1. 8.7.1. Psoriasis Patients
2. 8.7.2. Animal Models

Studies in imiquimod-induced murine model of psoriasis have validated the beneficial effects of curcumin in reducing the severity of skin lesions and associated symptoms [171–174]. Taken together, this protective effect was attributed to reduction of pro-inflammatory cytokines IL-1β and IL-6 [171]; inhibition of IL-6/STAT3 signaling pathway [173]; and suppression of NLRP3 expression, reduction in inflammation caused by cytokines IL-18 and IL-22, and inhibition of IL-22-induced STAT3 activation [174].

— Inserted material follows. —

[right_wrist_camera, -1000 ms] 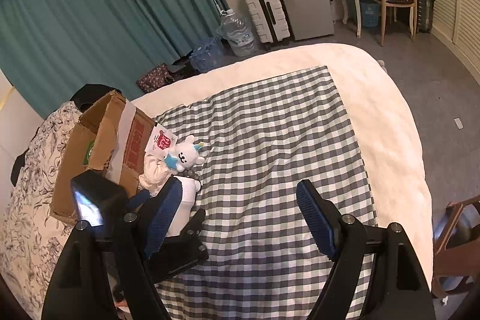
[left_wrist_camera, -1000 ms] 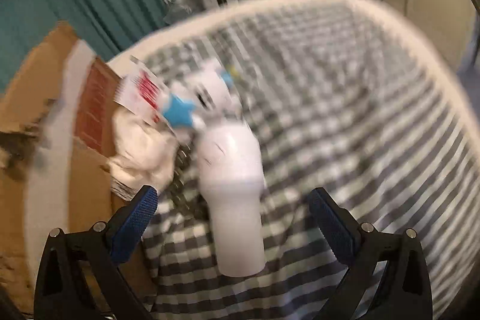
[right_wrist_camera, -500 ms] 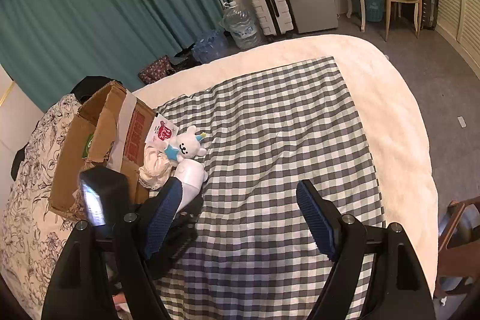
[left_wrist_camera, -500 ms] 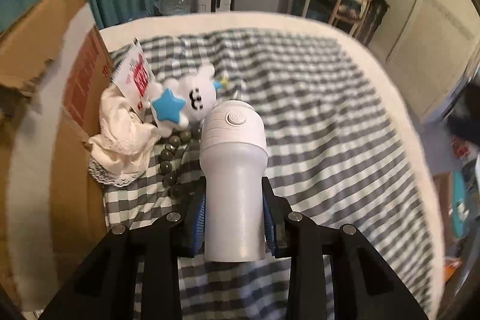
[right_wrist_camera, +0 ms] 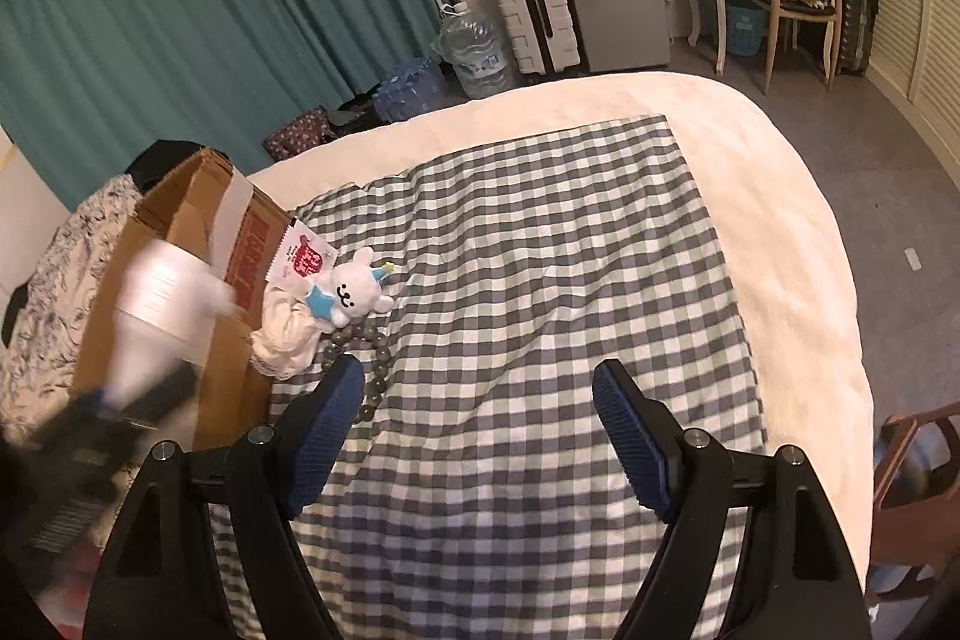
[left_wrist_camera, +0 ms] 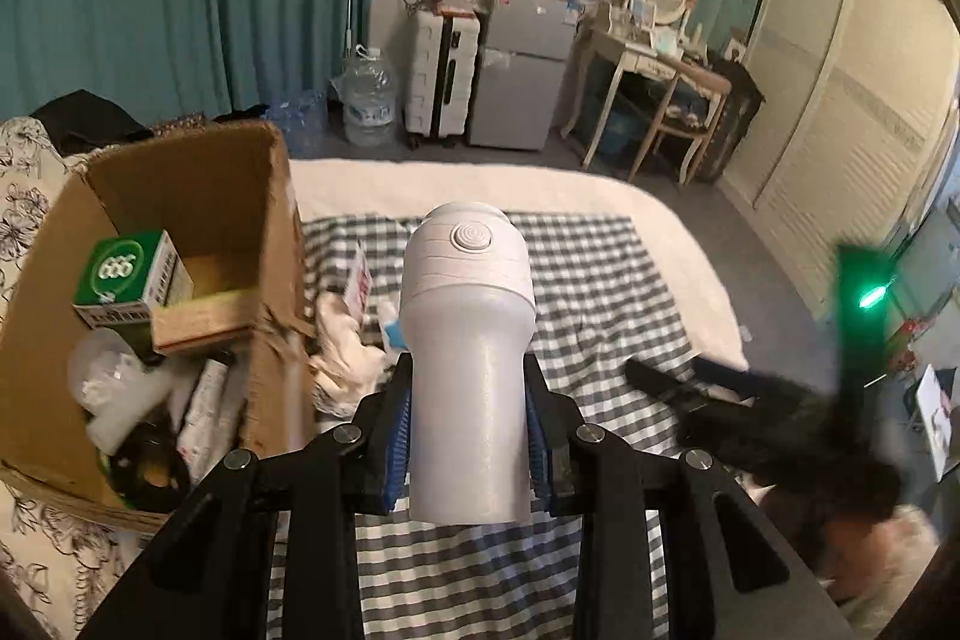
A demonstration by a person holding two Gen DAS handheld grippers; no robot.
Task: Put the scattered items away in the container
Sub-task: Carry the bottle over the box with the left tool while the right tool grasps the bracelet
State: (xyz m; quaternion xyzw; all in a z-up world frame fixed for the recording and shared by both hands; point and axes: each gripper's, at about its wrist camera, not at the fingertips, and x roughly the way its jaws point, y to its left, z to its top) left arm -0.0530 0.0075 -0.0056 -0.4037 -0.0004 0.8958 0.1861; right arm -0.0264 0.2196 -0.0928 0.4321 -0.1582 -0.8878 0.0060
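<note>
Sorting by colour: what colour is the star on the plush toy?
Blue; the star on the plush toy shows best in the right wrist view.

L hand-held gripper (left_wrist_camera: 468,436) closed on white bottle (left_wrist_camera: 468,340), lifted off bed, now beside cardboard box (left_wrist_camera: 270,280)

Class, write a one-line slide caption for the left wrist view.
Left gripper holds a white bottle beside the cardboard box.

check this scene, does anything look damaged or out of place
The cardboard box has a torn, ragged front edge. A plush toy, bead string, cloth and packet lie outside it on the checked blanket.
</note>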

1. 8.8. Safety and Adverse Effects
2. 9. Boswellic Acids

1. 9.1. Inflammation/Immune Response

Boswellic acids and its parent herb have been shown to be beneficial in several chronic inflammatory/autoimmune diseases, such as RA, ulcerative colitis, and diabetes [32,177,178]. Boswellic acids, a mixture isolated from gum resin of boswellia serrata, include four major pentacyclic triterpene acids: beta-boswellic acid, 3-acteyl-betaboswellic acid, 11-keto-beta-boswellic acid (KBA), and acetyl-11-keto-beta-boswellic acid (AKBA) [179]. Among these, KBA and AKBA are widely studied for their biological and medicinal effects [33]. Boswellic acids affect the immune system in multiple ways. For example, boswellic acids inhibit pro-inflammatory cytokines (e.g., TNF-α, IL-1β, IL-2, IL-4, IL-6 and IFN-γ), increase phagocytosis of macrophages, alter antibody production, and inhibit the classical complement pathway [177,178]. The mode of action of boswellic acids differs from that of NSAIDs. Inhibition of 5-lipooxygenase (5-LO or 5-LOX) leading to reduced production of leukotrienes comprises a major activity of boswellic acids, whereas inhibition of prostaglandin synthesis is rather a minor effect (Table 3, Figure 2) [180,181]. Another prominent mode of action of boswellic acids involves inhibition of NF-kB activation [32,182].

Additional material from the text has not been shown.